In diesem ersten Beitrag meines Spanienblogs möchte ich über eine originelle Eigenart berichten. Es geht um die in ganz Spanien wohlbekannte Maus namens ‚Ratoncito Pérez‘ und die ihr zugedachte Aufgabe als Zahnfee.
Die Geschichte der Zahnfee, wie wir sie auch in Deutschland kennen, stammt usrprünglich aus der amerikanischen und britischen Folklore. Wenn kleine Kinder einen Milchzahn verlieren, wird ihnen erzählt, dass sie diesen vor dem Schlafengehen unter das Kopfkissen legen sollen und in der Nacht die Zahnfee kommt und den ausgefallenen Zahn gegen ein kleines Geschenk eintauscht. Einer der ersten Belege für das Fabelwesen der Zahnfee (engl. Tooth Fairy) stammt aus der Chicago Daily Tribune aus dem Jahr 1908.
Den spanischen Kindern wird jedoch nicht von einer magischen Fee erzählt, sondern von einer kleinen Maus namens Pérez. Und auch wenn Ratoncito Pérez die bekannteste Figur ist, die spanische Milchzähne einsammelt, gibt es doch ein paar regionale Ausnahmen. Im Baskenland etwa ist von einem Marienkäfer die Rede, der auf dem Dach wohnt und herunterkommt, um die Zähne der Kinder zu holen. In Kantabrien hingegen ist es ein Eichhörnchen und in Katalonien fällt diese Aufgabe einem kleinen Engel zu.
Die Zahnmaus kommt nicht nur in Spanien sondern auch in anderen Ländern vor. Sie existiert etwa in Teilen von Belgien und der Schweiz, sowie in einigen südamerikanischen Ländern. Und auch in Frankreich wird den Kindern von ‚La Petite Souris‘ (dt. die kleine Maus) erzählt.
Im Verlauf der Originalgeschichte heißt es, dass die Zahnfee die Zähne für ihr Zauberschloss benötigt, das komplett aus Zähnen besteht, und sie den Kindern zur Belohnung eine Münze unter das Kissen legt. Auch die spanische Zahnmaus Ratoncito Pérez hinterlässt im Austausch etwas Kleingeld, Süßigkeiten oder ein anderes kleines Präsent.
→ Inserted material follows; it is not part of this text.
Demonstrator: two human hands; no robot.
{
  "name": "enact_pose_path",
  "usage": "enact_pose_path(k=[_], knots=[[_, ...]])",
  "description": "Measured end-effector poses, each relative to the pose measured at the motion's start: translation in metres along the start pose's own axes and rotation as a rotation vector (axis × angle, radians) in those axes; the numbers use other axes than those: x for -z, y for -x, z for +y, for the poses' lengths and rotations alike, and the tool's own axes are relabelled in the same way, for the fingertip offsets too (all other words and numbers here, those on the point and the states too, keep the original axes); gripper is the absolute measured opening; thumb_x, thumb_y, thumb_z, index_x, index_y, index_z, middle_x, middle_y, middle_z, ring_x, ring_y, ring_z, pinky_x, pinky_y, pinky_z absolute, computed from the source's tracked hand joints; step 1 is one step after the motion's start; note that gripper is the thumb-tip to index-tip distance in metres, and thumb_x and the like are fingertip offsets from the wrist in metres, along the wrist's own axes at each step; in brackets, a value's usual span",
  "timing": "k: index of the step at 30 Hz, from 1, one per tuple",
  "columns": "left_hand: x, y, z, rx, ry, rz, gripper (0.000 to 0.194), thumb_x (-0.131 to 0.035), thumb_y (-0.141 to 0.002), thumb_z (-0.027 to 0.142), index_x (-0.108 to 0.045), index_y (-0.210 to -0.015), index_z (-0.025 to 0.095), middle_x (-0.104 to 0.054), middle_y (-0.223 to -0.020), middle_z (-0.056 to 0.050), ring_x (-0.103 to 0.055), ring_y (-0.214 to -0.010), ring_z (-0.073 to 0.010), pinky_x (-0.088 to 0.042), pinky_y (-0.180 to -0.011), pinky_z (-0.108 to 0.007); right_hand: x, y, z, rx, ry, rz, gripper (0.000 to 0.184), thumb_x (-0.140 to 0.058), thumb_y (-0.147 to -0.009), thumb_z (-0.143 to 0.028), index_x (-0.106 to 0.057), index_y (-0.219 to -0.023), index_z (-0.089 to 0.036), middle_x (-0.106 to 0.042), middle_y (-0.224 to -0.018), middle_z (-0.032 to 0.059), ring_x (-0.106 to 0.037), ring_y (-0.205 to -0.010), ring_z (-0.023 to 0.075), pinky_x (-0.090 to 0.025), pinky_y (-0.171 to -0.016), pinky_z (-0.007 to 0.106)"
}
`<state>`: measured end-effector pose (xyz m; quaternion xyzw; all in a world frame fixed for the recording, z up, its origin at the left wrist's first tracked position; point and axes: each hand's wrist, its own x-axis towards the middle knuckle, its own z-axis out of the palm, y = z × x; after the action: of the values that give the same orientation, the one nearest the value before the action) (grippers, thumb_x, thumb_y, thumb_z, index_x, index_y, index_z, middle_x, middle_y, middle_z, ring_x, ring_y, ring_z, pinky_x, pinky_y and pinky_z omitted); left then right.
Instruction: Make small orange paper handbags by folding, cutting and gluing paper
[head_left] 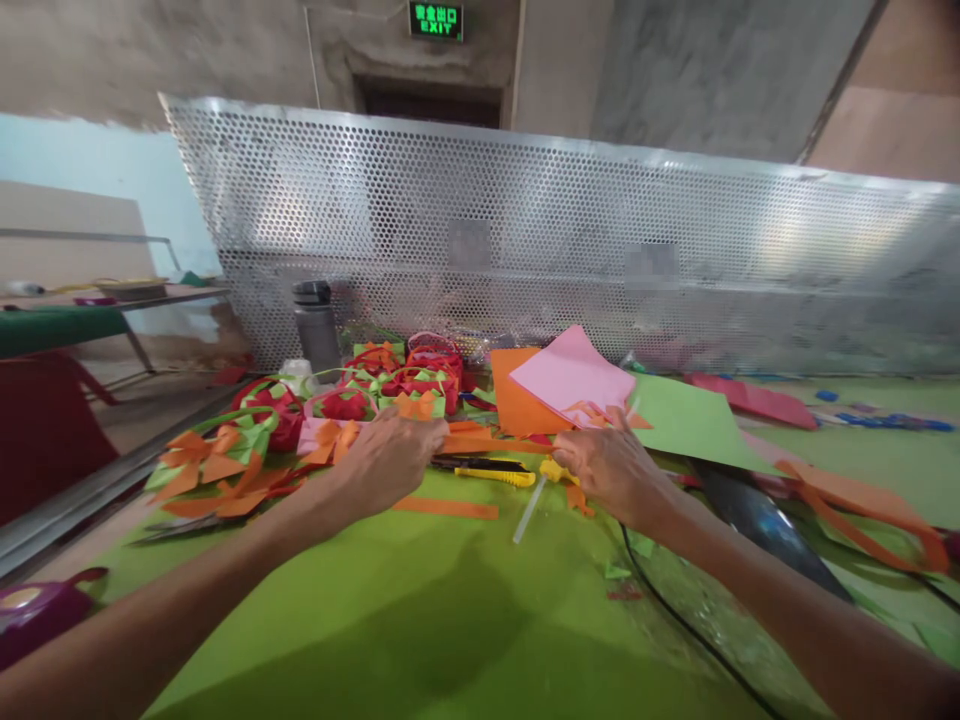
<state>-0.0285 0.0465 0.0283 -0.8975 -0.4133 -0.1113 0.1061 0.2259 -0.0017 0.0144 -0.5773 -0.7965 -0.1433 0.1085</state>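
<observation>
Between my two hands an orange paper strip (499,444) is stretched level above the green table. My left hand (394,455) pinches its left end, and my right hand (607,460) closes on the right end. Just below the strip lies a yellow utility knife (495,475). A yellow glue gun (556,470) with a clear glue stick (529,510) pokes out beside my right hand, partly hidden by it. Another orange strip (446,508) rests flat on the table. Behind my right hand are pink (574,375), orange (517,385) and green paper sheets (686,415).
Several small paper baskets (427,385) with orange flowers crowd the back left, scissors (180,528) near them. A grey bottle (316,325) stands behind. A perforated metal panel (562,230) closes off the far side. A black cable (675,610) crosses the right; a purple tape dispenser (45,615) sits left.
</observation>
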Motion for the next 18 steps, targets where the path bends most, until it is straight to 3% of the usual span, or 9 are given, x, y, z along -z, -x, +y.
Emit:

In manchen spanischen Spielzeugläden ist ein kleines Haus für die Maus namens Pérez integriert. Und nicht wenige Gemeinden haben für die berühmte Zahnfee in Mäusegestalt ein Häuschen eingerichtet – in der Axarquía findet man zum Beispiel in Torrox und Moclinejo, oder in dem kleinen Weiler El Acebuchal entsprechende Miniatur-Keramiken an Hausfassaden.
Die Einführung der Maus Pérez in die Kindermythologie wird dem Autor Luis Coloma zugeschrieben. Um 1894 war der Jesuit gebeten worden, eine Geschichte für den zukünftigen König Alfonso XIII zu verfassen, der zu jener Zeit acht Jahre alt war und einen Milchzahn verloren hatte. Jedoch tauchte bereits in einem 1884 geschriebenen Roman von Benito Pérez Galdos, der im Jahr 1868 spielt, eine Figur auf, die der Autor mit der Maus Pérez vergleicht. So ist anzunehmen, dass die Geschichte bereits vor Luis Colomas Werk bekannt gewesen sein muss.
Im Rahmen des Madrider Gedenkplans brachte das Rathaus eine Gedenktafel an der Calle del Arenal 8 an. Dies war die Adresse, an der Luis Coloma das Zuhause des Nagetiers verortet hatte. Auf der Tafel steht geschrieben: „Hier lebte in einer Keksdose in der Konditorei Prast die Maus Pérez, gemäß der Geschichte, die Pater Coloma für das Kind König Alfonso XIII schrieb.“ In einem benachbarten Raum wurde zudem ein Museum über Ratoncito Pérez eingerichtet.
Und auch an anderen Orten in Madrid wurde für die spanische Zahnmaus ein Zuhause geschaffen. So befindet sich seit Jahren eine kleine Tür an einem der Eingänge zum Bahnhof Banco de España – gleich nebem dem Hauptquartier der Armee und gegenüber der Banco de España. Die Miniaturtür wurde zu einer Kuriosität für Touristen, doch wurde sie mit der Zeit stark beschädigt. Am 10. Juli 2021 berichtete die Metro von Madrid jedoch, dass die Tür des Ratoncito Pérez wieder repariert worden sei.